The first is a 35 minute documentary, “Burning Bridges,” which shows a conferencing circle that was used in Pennsylvania in 2005. Six young men, all in their early 20s with no previous criminal record, burned down a historic covered bridge in a small town in Pennsylvania and were charged with arson. This bridge was an important part of the town’s history and identity. As a result, the public reaction was strong against these young men. The restorative justice conference included community members and the young men and their families. This well done documentary moves quickly and does a nice job of explaining how the restorative justice process worked and showing key parts of it (the whole conference was taped). I think it will be a good resource to use in class to show what a restorative justice process can look like in practice. It is short enough that it should easily work to use during one day in class as there will be time to both show the film and discuss it. The documentary is not strong in terms of explaining how the process fit into the criminal cases themselves, but the organization that put the documentary together was very quick to respond to my questions so I have a little more information for when I use the film in my class. I’m happy to forward along what I learned to anyone who might be interested. The DVD is available for $38.00 from the International Institute for Restorative Practices: www.iirp.edu .

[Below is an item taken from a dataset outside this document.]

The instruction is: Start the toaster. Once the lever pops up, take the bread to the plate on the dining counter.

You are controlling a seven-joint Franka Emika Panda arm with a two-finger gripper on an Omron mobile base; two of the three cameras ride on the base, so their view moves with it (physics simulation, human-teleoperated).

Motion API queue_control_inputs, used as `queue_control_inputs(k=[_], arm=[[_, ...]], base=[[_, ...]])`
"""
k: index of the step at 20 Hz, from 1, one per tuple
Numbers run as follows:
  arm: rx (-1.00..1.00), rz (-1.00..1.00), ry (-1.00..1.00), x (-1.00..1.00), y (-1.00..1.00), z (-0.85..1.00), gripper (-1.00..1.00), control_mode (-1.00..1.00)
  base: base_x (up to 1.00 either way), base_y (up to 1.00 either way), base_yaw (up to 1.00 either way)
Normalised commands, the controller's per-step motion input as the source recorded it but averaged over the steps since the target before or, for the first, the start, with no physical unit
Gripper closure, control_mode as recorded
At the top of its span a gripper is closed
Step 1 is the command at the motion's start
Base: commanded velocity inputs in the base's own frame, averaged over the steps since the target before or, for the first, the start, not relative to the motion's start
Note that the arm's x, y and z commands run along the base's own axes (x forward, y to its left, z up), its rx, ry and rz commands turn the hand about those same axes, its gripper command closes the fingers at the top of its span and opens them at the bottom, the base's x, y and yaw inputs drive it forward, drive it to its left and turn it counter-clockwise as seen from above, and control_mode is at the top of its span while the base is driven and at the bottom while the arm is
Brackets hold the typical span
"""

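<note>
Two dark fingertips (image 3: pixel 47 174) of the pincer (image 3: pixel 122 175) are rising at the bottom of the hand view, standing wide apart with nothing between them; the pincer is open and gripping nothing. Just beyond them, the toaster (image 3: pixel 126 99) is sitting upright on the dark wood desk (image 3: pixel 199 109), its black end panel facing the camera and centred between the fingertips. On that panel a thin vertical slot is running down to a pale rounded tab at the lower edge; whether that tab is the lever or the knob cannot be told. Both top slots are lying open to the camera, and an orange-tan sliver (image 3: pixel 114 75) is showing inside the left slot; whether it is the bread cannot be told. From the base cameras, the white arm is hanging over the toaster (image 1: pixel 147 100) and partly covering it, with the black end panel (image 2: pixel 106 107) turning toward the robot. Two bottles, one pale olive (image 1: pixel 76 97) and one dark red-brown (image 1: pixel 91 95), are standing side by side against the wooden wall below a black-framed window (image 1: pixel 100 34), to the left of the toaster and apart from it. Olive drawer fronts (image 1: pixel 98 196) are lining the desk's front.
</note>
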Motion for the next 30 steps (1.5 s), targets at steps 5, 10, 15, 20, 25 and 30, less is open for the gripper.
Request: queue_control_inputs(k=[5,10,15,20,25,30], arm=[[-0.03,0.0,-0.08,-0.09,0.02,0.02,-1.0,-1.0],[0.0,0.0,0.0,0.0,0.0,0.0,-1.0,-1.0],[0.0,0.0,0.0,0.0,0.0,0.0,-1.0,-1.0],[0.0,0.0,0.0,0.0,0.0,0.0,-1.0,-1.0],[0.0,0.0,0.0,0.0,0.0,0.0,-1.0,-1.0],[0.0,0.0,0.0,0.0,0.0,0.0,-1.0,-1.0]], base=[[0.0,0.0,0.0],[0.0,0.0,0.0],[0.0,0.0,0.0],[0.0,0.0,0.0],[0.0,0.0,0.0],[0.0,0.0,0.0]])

The second movie is a 2011 feature film from Australia called “Face to Face.” It is available from Amazon.com and Netflix (and no doubt a number of other places). It is based on a play written by an Australian playwright, David Williamson, and the play in turn is based on actual restorative justice conferences in Australia. One of the reviews of the film compared it to Twelve Angry Men. It is similar in that the movie shows a restorative justice conference from beginning to end and is a highly condensed dramatic account of the process (as Twelve Angry Men is for jury deliberation). There are a number of flashbacks to help illustrate what is going on with the various people in the film. The restorative justice conference is held as part of the criminal process and through this process the criminal case could be resolved. As the DVD blurb explains:
“The story is about a young scaffold construction worker who is charged with assaulting his boss. By the end of the film, all our assumptions about guilt and blame are turned on their heads. As 10 people sit in a room discussing the turn of events that brought our protagonist to breaking point, twists and surprises reveal that all is not quite as simple as it seems.”
This hour and half film is too long to show in my class this spring. There are some scenes that could possibly be used on their own to illustrate specific points about how restorative justice processes can work. Instead of showing just pieces of it, I have decided to use the film as an out-of-class assignment, requiring students to watch it and write up a film review. I will require that students follow a particular format for the film review so they will need to analyze the restorative justice process itself (not simply look at the dramatic value or quality of the film). In addition to the length, another reason the film may not be as appropriate for use in class is the liberal use of profanity and some limited violence. I’ll be advising my students of this in advance and giving the option of an alternative assignment if requested. What I don’t know is how hard the Australian accents and slang will be for my students to understand.
Both these films do a good job of showing the raw emotion that can so often be present in restorative justice proceedings. They also both do a good job of showing the importance of good facilitation and how good facilitation includes preparation in advance of the conference itself.